Your objective - Print the whole listing, keeping every line exactly as given.

Given material -
════════════════
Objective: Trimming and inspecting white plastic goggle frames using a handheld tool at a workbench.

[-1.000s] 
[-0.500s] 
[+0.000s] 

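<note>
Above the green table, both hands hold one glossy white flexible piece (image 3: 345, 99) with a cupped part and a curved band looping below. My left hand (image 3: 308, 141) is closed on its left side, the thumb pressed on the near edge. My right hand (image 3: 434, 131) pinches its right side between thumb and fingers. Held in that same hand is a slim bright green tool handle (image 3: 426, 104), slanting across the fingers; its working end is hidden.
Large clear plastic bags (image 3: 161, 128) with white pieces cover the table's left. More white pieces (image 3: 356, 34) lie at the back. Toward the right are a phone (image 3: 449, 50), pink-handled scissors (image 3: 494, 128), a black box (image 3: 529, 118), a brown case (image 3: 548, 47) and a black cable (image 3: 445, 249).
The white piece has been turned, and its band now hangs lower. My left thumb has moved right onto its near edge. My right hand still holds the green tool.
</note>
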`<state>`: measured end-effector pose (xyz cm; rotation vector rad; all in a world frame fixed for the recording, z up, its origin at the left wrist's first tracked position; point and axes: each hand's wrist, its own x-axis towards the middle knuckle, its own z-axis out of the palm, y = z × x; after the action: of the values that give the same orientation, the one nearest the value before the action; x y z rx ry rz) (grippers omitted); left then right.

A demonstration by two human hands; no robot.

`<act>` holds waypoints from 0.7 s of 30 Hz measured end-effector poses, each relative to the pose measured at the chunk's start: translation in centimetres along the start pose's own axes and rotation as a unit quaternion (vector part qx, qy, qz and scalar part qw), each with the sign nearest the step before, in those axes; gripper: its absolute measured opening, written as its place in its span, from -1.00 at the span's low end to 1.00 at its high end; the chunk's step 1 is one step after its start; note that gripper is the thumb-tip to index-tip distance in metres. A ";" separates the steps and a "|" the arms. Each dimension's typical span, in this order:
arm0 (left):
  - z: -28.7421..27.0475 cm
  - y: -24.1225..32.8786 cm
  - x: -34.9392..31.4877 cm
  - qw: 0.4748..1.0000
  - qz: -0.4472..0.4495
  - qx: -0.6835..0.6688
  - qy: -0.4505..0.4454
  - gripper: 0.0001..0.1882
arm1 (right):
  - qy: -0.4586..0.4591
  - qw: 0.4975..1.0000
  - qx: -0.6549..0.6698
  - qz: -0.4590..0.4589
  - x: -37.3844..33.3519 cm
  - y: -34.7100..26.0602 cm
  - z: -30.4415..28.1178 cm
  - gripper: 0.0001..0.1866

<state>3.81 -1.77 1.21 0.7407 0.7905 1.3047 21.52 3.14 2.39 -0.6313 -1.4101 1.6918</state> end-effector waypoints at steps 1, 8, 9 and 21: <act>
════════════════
Exercise solution -
Objective: Trimming and inspecting white plastic goggle frames using a handheld tool at a workbench.

[-1.000s] 
[-0.500s] 
[+0.000s] 

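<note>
Above the green table, both hands hold one glossy white flexible piece (image 3: 345, 99) with a cupped part and a curved band looping below. My left hand (image 3: 308, 141) is closed on its left side, the thumb pressed on the near edge. My right hand (image 3: 434, 131) pinches its right side between thumb and fingers. Held in that same hand is a slim bright green tool handle (image 3: 426, 104), slanting across the fingers; its working end is hidden.
Large clear plastic bags (image 3: 161, 128) with white pieces cover the table's left. More white pieces (image 3: 356, 34) lie at the back. Toward the right are a phone (image 3: 449, 50), pink-handled scissors (image 3: 494, 128), a black box (image 3: 529, 118), a brown case (image 3: 548, 47) and a black cable (image 3: 445, 249).
The white piece has been turned, and its band now hangs lower. My left thumb has moved right onto its near edge. My right hand still holds the green tool.
</note>
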`<state>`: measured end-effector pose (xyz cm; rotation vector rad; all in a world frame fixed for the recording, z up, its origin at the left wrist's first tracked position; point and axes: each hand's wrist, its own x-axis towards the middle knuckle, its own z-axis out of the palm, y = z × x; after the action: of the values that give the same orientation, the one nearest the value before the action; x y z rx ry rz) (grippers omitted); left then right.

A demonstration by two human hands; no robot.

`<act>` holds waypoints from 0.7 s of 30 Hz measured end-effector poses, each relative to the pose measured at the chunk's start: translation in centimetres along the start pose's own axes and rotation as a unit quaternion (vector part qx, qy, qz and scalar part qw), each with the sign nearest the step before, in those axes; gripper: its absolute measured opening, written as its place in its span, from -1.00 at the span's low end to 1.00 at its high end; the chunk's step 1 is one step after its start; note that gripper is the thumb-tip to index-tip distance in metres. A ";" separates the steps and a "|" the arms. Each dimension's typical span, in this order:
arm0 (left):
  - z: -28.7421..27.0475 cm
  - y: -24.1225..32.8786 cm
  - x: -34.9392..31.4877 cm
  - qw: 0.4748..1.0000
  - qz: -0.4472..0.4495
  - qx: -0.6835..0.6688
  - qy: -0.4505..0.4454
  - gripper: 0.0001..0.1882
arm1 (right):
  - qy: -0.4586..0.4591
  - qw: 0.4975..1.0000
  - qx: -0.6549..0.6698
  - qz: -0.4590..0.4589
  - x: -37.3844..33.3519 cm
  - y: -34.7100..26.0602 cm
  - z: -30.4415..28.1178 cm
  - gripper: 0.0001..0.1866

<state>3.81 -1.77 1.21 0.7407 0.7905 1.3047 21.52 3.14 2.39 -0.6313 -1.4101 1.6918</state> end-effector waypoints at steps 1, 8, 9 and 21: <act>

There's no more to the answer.